▶ **PROMPT**
Filter this material down to the lines that hold "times", copying each one.

▶ **DATASET EXTRACT**
┄┄┄┄┄┄
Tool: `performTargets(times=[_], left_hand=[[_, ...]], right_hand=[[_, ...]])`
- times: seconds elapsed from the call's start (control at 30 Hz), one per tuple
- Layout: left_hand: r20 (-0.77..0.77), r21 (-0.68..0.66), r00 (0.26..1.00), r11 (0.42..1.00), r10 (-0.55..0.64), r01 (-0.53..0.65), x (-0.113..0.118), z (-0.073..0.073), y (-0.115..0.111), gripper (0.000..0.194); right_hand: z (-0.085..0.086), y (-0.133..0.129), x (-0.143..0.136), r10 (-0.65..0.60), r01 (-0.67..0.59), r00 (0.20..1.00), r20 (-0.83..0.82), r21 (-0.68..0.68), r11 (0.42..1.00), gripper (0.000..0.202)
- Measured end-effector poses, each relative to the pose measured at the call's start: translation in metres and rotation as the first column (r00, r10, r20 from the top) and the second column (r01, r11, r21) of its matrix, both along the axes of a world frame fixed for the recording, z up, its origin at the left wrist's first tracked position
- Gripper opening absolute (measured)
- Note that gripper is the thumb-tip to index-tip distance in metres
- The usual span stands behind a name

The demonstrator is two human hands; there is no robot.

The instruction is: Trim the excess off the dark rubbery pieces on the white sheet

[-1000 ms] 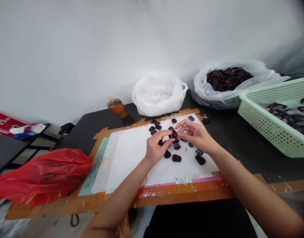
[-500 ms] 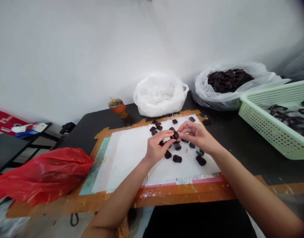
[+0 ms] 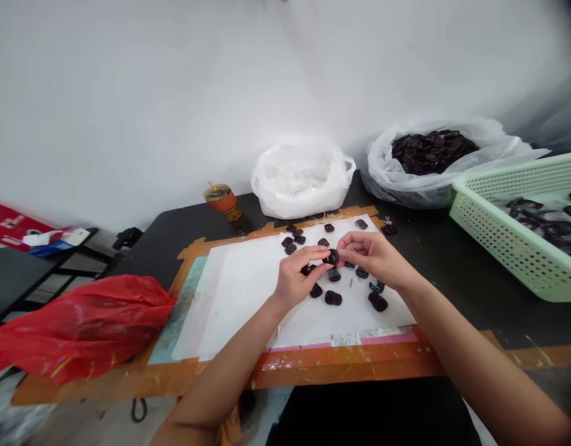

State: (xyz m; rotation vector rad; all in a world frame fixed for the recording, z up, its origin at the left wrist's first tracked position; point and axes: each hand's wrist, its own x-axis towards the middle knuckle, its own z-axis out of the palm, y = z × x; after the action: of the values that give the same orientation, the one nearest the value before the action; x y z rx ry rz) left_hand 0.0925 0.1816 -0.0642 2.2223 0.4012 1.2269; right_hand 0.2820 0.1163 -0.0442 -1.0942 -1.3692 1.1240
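Between the fingertips of my left hand (image 3: 296,277) is a small glossy dark-brown piece (image 3: 330,257), rounded like a buckle. My right hand (image 3: 367,255) is pinched at the right side of that piece; whether its fingertips also hold something small is hidden. Both hands hover over white paper (image 3: 243,291). Several similar dark pieces lie around them, among them one nearer to me (image 3: 333,298), another to the right (image 3: 377,301) and a cluster (image 3: 294,238) behind my left hand.
Behind the paper stands a white plastic bag (image 3: 301,201) of whitish contents. A clear bag (image 3: 408,197) holds many dark pieces. At right is a green basket (image 3: 513,251) with bagged dark items. An amber cup (image 3: 221,201) and a red bag (image 3: 90,328) are at left.
The dark piece has tilted slightly between my fingers, and both hands have shifted a little lower. The loose pieces stay where they were.
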Motion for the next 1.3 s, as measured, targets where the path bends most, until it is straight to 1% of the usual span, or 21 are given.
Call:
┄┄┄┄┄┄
▶ **OUTPUT OF THE EXERCISE**
Tool: `performTargets(times=[_], left_hand=[[_, ...]], right_hand=[[_, ...]])`
- times: seconds elapsed from the call's start (control at 30 Hz), one per tuple

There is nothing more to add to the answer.